2. Water stress x salt stress effects on plant growth and development
Plant responses to drought and salinity are complexes and involve adaptive changes and/or deleterious effects. The decrease in the water potential occurred in both abiotic stresses results in reduced cell growth, root growth and shoot growth and also causes inhibition of cell expansion and reduction in cell wall synthesis [29]. According these authors, drought (likely to salinity) affects the regular metabolism of the cell such as carbon-reduction cycle, light reactions, energy charge and proton pumping and leads to the production of toxic molecules.
The literature has affirmed that plant responses to salt and water stress have much in common. For example, according reference [30], salinity reduces the ability of plants to take up water, and this quickly causes reductions in growth rate, along with a suite of metabolic changes identical to those caused by water stress. Therefore, most mechanisms were development by plants to tolerate abiotic stresses like water deficit and salinity, which are schematically showed in Figure 4.

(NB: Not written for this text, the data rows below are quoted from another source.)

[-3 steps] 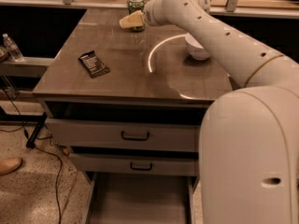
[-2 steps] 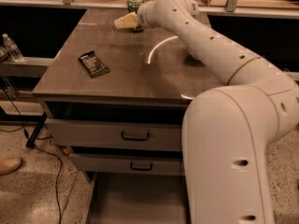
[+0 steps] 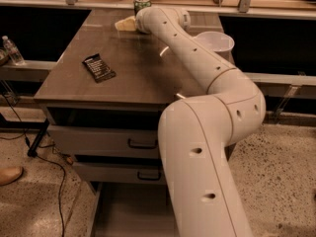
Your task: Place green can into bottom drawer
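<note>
The green can (image 3: 142, 4) stands upright at the far edge of the brown cabinet top (image 3: 133, 73), with its silver top showing. My gripper (image 3: 125, 23) is at the end of the long white arm, low over the cabinet top, just in front of and slightly left of the can. It holds nothing that I can see. The bottom drawer (image 3: 131, 214) is pulled out at the foot of the cabinet, with its grey floor showing; my arm's white base link hides its right part.
A black snack packet (image 3: 98, 67) lies on the left of the cabinet top. A white bowl (image 3: 215, 41) stands at the right, behind my arm. A clear water bottle (image 3: 12, 50) stands on a shelf at the left. Two upper drawers (image 3: 98, 142) are closed. Cables and a shoe (image 3: 10, 175) are on the floor at the left.
My arm has swung so that its base link stands nearer the middle of the view. The gripper stays by the can. The white bowl now shows behind the arm.
</note>
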`<move>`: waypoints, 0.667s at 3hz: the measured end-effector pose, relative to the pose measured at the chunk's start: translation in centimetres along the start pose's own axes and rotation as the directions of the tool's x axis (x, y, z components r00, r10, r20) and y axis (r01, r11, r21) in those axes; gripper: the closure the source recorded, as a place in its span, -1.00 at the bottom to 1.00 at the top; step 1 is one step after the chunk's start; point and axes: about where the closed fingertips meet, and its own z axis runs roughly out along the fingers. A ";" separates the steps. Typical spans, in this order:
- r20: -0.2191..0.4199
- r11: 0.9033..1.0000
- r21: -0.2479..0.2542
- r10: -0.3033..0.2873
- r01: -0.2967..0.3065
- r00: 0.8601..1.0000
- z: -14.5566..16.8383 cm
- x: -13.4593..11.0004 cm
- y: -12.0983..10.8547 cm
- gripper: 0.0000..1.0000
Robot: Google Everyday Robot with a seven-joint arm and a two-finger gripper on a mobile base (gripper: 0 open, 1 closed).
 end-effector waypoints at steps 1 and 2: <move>0.028 0.999 0.031 0.012 -0.013 1.000 1.5 0.0 -0.9 -0.34; 0.051 0.997 0.062 0.037 -0.040 0.998 0.6 -0.6 -2.8 0.28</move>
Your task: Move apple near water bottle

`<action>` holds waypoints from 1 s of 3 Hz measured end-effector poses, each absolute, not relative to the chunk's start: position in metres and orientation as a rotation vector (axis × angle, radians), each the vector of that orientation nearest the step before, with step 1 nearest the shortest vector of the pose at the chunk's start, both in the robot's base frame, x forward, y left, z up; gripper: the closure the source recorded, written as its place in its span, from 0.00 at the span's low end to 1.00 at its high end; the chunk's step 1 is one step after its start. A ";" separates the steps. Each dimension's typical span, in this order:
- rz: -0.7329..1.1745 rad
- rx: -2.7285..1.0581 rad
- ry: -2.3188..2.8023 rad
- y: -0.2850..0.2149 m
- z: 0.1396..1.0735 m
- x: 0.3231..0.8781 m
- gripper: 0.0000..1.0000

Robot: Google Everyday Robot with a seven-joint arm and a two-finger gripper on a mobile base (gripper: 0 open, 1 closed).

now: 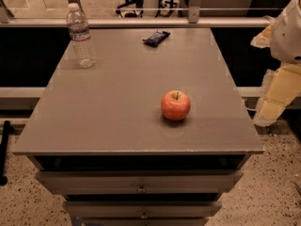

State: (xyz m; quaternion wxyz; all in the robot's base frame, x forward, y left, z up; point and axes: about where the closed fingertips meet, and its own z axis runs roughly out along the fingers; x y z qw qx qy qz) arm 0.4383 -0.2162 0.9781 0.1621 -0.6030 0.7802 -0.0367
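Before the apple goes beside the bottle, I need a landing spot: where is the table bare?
Bare: the back strip between bottle and wrapper, and the whole middle and front left of the table. Only the apple takes the front right. The gripper hangs beyond the table's right edge. Nothing is crowded.

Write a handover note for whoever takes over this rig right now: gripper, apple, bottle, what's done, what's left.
Gripper: at the view's right edge, beyond the table's right side, away from the apple.
Apple: on the table, front right, stem up.
Water bottle: upright at the far left corner.
Done: nothing yet; apple and bottle are far apart.
Left: grasp the apple, set it beside the bottle, release.
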 end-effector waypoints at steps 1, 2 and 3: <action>-0.105 -1.721 2.227 -0.216 0.978 0.438 0.00; -0.089 -1.705 2.222 -0.217 0.975 0.440 0.00; 0.060 -1.647 2.211 -0.210 0.944 0.458 0.00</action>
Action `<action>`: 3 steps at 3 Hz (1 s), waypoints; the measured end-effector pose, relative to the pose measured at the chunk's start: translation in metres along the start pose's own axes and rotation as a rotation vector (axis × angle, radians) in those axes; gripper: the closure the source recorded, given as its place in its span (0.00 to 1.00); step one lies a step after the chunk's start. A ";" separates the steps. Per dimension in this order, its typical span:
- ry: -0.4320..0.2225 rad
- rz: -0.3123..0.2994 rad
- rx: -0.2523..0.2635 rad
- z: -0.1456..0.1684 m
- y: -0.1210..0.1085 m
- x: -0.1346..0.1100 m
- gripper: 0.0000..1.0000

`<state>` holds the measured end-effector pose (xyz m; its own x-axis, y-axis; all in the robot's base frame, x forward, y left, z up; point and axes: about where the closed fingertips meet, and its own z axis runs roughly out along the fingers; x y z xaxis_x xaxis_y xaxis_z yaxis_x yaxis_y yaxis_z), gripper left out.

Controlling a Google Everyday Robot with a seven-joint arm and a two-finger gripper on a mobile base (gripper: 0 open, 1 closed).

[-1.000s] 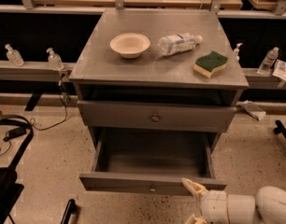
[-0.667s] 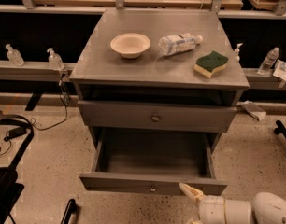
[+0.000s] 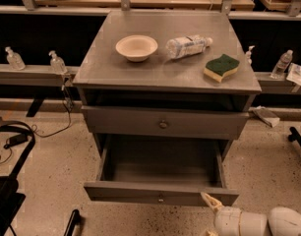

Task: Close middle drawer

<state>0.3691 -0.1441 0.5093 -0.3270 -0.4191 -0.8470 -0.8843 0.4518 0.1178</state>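
Note:
The middle drawer [image 3: 140, 192] is pulled far out of the grey cabinet, its empty inside showing, with a small round knob [image 3: 161, 199] at the centre of its front. The drawer front above it [image 3: 163, 124] is shut. My gripper [image 3: 209, 215] is white and sits at the bottom right, just in front of the open drawer's right front corner. Its upper finger [image 3: 209, 201] points up and left, close to the drawer front. The fingers are spread apart and hold nothing.
On the cabinet top [image 3: 111, 68] are a cream bowl [image 3: 136, 47], a lying plastic bottle [image 3: 188, 45] and a green and yellow sponge [image 3: 221, 67]. Small bottles [image 3: 57, 63] stand on rails either side. A black stand [image 3: 8, 191] and cables lie on the floor at left.
My gripper has shifted slightly lower near the drawer's right front corner. The drawer stays pulled out as before.

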 end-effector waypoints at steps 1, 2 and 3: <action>-0.019 -0.172 0.021 0.014 -0.033 0.049 0.03; -0.044 -0.259 -0.006 0.022 -0.048 0.067 0.21; -0.078 -0.314 -0.034 0.027 -0.059 0.080 0.47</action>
<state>0.4045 -0.1832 0.4211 -0.0111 -0.4717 -0.8817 -0.9490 0.2828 -0.1394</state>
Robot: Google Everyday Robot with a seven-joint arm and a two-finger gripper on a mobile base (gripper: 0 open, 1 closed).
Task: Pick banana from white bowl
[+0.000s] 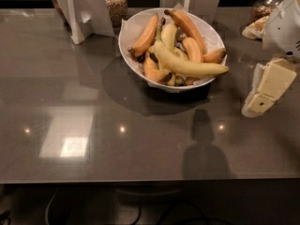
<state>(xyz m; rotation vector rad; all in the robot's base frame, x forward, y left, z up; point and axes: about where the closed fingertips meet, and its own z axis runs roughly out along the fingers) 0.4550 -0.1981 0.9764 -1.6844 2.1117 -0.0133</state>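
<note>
Currently, target: the long, pale yellow-green, gently curved banana (187, 65) lies on top of the heap in the wide, glossy white round bowl (123, 37), along its near side.
Why it sits so: you can see it resting across the shorter, deeper orange bananas (147, 31), which prop it up and leave its top and near flank bare, so it is probably the easiest one to take.
Long axis: roughly left to right, the left end a little farther back.
Pointing: the tapered, darker tip points right and reaches the bowl's right rim.
Gripper: the cream-padded two-finger gripper (260, 97) hangs right of the bowl, above the glossy grey table (93, 107), apart from the fruit; you cannot tell whether it is open.
Why there: likely staged beside the bowl, on the tip's side.
</note>
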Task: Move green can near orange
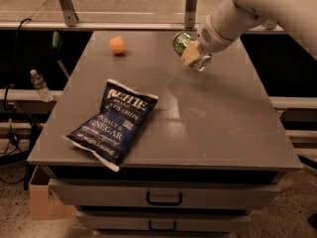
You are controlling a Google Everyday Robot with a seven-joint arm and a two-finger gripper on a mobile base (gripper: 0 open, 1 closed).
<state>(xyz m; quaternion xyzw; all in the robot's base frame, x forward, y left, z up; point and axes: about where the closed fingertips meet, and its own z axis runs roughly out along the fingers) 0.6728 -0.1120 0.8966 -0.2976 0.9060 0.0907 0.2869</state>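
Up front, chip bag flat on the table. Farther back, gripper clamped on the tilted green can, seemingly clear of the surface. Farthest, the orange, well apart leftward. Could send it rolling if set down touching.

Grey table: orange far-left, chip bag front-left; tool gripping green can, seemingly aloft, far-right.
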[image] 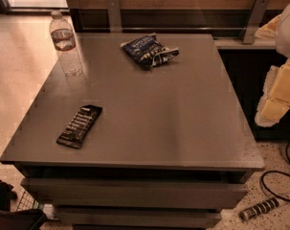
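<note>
Off the right edge of the grey counter point(149, 128), the robot's cream hand point(277, 97) hangs angled downward, well clear of everything, its grip impossible to tell. Nearest lies a crumpled dark-blue snack bag point(147, 51) at the back; a clear plastic bottle point(65, 44) stands back-left, a flat black bar point(80, 126) front-left.

The gripper point(277, 99) hangs off the right side of the bench point(183, 128) and is cut by the right edge, so only part of its pale body shows. The print on the bag point(149, 51) and on the bar point(80, 126) cannot be read. A dark object point(10, 214) is cropped at the bottom-left corner. The cable point(278, 178) runs out past the right edge. The bench's base is cut off below.
</note>
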`<state>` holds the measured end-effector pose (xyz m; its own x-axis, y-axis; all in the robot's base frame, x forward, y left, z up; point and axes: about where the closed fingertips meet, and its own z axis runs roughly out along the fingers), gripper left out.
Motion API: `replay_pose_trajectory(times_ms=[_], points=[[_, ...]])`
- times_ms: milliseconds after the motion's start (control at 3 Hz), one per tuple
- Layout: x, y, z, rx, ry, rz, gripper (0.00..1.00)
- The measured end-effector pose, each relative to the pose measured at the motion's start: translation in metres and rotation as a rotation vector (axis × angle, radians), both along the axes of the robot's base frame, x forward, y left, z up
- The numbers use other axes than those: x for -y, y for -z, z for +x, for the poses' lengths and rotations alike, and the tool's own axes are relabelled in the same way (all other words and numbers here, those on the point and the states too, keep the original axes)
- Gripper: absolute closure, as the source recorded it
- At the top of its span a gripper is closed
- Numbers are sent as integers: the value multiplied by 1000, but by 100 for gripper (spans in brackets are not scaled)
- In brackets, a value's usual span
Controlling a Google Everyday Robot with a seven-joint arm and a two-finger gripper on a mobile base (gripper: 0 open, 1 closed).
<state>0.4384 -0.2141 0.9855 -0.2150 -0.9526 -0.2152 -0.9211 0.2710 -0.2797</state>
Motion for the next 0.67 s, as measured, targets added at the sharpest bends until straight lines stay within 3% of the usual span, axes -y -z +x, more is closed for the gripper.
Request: replay_pose_trajectory(times_ms=[333,667], points=[[0,-1,3,7,6,6,0],[-1,-4,22,56,54,49,0]])
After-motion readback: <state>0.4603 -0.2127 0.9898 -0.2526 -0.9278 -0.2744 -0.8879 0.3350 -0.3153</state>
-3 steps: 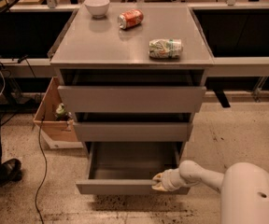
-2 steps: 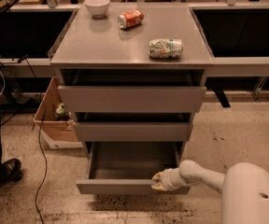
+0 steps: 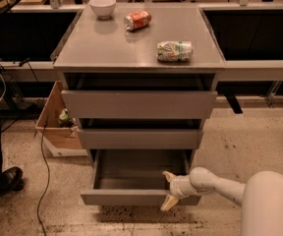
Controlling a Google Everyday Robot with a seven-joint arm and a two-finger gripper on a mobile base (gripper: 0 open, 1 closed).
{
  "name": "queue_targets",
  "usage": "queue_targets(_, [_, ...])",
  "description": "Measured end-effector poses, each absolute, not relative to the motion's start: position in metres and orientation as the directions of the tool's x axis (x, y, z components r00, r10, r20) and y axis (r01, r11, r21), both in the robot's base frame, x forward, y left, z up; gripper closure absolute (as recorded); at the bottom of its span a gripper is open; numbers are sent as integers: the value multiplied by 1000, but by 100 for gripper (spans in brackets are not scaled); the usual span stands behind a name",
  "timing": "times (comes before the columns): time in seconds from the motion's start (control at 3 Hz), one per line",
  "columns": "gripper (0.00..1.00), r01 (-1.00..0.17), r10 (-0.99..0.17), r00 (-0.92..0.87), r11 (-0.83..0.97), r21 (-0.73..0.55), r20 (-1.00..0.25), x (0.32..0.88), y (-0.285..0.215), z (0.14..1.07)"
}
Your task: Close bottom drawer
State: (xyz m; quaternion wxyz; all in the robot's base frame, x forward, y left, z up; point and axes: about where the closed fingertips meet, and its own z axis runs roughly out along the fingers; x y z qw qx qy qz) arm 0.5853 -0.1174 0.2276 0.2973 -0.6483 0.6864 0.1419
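Observation:
The bottom drawer point(image 3: 127, 197) of the grey cabinet stands pulled out, its grey box interior open to view and bare. Its short flat front faces me at the bottom of the picture. My gripper point(image 3: 169, 191) is at the right part of that front panel, with one pale finger point(image 3: 169, 176) inside the drawer behind the panel and the other point(image 3: 168, 203) in front of it. The fingers are spread apart and straddle the top edge of the front. My white arm comes in from the lower right.
The top drawer point(image 3: 139, 104) and middle drawer point(image 3: 140, 138) stick out slightly. On the cabinet top point(image 3: 112, 48) are a white bowl point(image 3: 102, 6), a red can point(image 3: 137, 19) and a crushed green can point(image 3: 174, 51). A cardboard box point(image 3: 58, 127) stands left; a cable point(image 3: 43, 161) lies on the floor.
My gripper has shifted slightly left along the front panel of the bottom drawer. The drawer stands about as far out as before.

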Motion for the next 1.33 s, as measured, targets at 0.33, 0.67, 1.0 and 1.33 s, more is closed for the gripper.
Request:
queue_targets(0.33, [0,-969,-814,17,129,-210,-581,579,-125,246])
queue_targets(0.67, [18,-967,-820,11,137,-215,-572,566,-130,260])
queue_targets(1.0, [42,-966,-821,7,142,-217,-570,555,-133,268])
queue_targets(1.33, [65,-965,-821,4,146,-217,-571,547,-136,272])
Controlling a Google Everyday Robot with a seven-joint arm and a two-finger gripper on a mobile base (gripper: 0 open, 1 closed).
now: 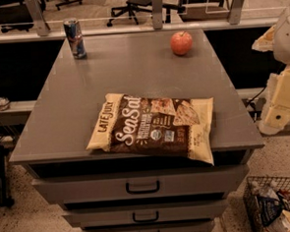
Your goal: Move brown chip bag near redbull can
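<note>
The brown chip bag (153,126) lies flat near the front edge of the grey cabinet top (132,69), and its front right corner hangs slightly over the edge. The redbull can (75,38) stands upright at the back left corner of the top, far from the bag. My gripper (278,111) is at the right edge of the view, beside the cabinet and off its top. It is to the right of the bag and touches nothing.
A red apple (181,43) sits at the back right of the cabinet top. Drawers (142,186) run down the cabinet's front. A wire basket (278,203) with small packets stands on the floor at the lower right. A railing and office chairs are behind.
</note>
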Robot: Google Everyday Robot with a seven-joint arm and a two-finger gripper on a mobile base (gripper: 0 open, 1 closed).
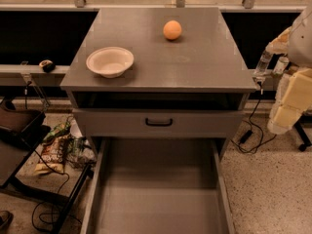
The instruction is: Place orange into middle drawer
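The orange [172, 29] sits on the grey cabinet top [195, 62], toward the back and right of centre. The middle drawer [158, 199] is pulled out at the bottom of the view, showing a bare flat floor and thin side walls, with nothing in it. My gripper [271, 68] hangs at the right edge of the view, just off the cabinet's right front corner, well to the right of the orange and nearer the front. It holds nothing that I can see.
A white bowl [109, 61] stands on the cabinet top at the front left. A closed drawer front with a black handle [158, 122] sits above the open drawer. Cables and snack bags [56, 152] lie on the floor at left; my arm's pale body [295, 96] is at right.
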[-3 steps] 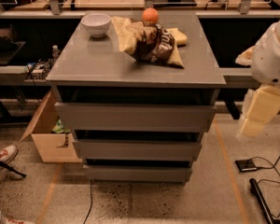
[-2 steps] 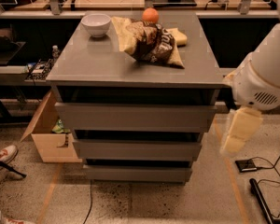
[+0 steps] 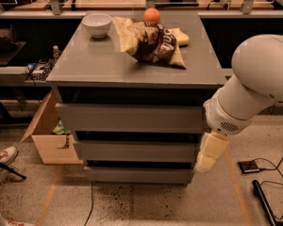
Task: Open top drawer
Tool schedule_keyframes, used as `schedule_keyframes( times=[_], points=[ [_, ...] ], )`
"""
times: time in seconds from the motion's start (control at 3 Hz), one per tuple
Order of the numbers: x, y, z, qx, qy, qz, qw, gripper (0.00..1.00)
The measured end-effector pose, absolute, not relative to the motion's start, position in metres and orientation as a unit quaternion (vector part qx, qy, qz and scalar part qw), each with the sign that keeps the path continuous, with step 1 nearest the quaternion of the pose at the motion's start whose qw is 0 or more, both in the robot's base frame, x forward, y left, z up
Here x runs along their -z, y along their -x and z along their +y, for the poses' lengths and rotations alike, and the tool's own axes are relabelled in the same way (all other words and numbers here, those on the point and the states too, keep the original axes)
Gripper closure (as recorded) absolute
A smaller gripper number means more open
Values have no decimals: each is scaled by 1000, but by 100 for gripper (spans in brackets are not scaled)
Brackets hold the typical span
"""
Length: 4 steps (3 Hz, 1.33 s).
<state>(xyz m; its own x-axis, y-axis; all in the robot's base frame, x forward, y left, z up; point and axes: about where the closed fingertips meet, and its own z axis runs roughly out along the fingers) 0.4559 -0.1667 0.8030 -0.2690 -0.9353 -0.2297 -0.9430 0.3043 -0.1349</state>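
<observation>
Grey tabletop (image 3: 94,62) carries a bowl (image 3: 97,23) and snack bag (image 3: 153,41); just below, the top drawer (image 3: 132,118) sits closed. The arm (image 3: 257,84) has swung in from the right, bringing the tool (image 3: 206,163) low beside the lower drawers (image 3: 132,151); how far it is open I cannot tell. The approach looks unfinished.

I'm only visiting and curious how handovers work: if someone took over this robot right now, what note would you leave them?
Gripper: hangs at the right front corner of the cabinet, level with the middle drawer.
Top drawer: the widest grey front, just under the tabletop; looks shut.
Done: nothing on the drawer yet.
Left: raise the gripper to the top front, get a hold, pull it out.
</observation>
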Motion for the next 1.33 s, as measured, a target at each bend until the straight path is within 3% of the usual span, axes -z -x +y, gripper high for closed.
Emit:
schedule_keyframes(
  times=[0.33,1.33],
  points=[
    [-793,-462,-164,-14,594,792,136,0],
    [-734,-564,-125,2,638,737,221,0]
  ],
)
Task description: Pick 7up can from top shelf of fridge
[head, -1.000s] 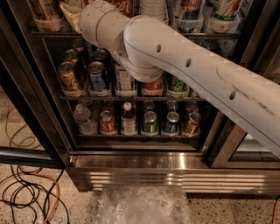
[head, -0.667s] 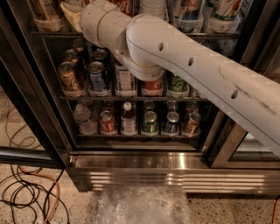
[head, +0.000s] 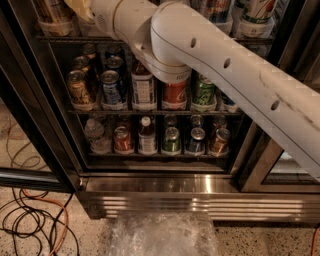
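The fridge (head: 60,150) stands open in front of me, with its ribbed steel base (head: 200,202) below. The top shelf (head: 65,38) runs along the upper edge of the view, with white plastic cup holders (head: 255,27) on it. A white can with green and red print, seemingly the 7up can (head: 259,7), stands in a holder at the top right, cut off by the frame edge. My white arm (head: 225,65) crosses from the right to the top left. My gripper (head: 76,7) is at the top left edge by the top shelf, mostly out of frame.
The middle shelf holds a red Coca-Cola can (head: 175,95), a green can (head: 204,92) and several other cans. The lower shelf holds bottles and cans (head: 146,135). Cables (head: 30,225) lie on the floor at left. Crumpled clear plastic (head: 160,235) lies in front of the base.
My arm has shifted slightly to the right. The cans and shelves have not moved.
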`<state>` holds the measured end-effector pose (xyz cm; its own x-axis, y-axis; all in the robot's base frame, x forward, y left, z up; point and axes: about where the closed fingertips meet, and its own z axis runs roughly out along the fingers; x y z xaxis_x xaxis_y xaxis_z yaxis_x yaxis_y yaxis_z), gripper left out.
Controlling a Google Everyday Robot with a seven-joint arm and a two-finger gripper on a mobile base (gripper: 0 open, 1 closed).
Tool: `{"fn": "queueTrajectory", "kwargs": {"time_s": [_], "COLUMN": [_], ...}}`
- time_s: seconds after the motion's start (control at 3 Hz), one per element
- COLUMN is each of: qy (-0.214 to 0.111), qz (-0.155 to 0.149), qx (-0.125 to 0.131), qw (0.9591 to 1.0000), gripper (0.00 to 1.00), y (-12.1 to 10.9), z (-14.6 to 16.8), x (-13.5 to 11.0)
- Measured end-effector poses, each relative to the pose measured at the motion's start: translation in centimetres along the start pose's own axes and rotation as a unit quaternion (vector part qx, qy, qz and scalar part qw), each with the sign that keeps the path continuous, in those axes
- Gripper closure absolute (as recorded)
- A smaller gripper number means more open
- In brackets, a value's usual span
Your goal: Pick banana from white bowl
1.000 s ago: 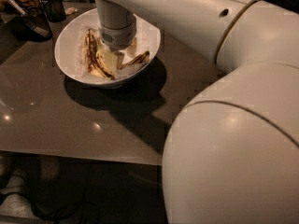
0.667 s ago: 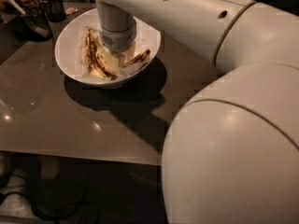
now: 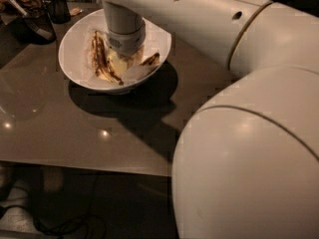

2.1. Salinity and water deficit problem in arid and semi-arid regions
Arid and semiarid regions of the world such as Brazilian’s Northeast, mostly faces with inadequate, irregular and erratic nature of rainfall. Moreover, according [3], in the field, drought can cause a number of plant stresses including temperature, light and nutrient stresses. However, the stress component that defines drought is a decrease in the availability of soil water. For [32], in addition with recurrent drought lack of efficient use of scarcely available water amplified the impact of water scarcity in agricultural production and productivity. These authors affirm the reduction of agricultural production results from a combination of many factors, such as crop management, crop genetics and biotic stress. Therefore, limited and irregular rainfall directly and indirectly leads to low production levels and consequently food insecurity in developing regions of the world such as Brazilian’s semiarid. In addition, [33] have related it is widely recognized that land use–cover changes, such as desertification in arid and semiarid regions and deforestation in tropical zones, may exert an influence on regional or even global environmental change by changing the hydrological cycle and surface energy balance.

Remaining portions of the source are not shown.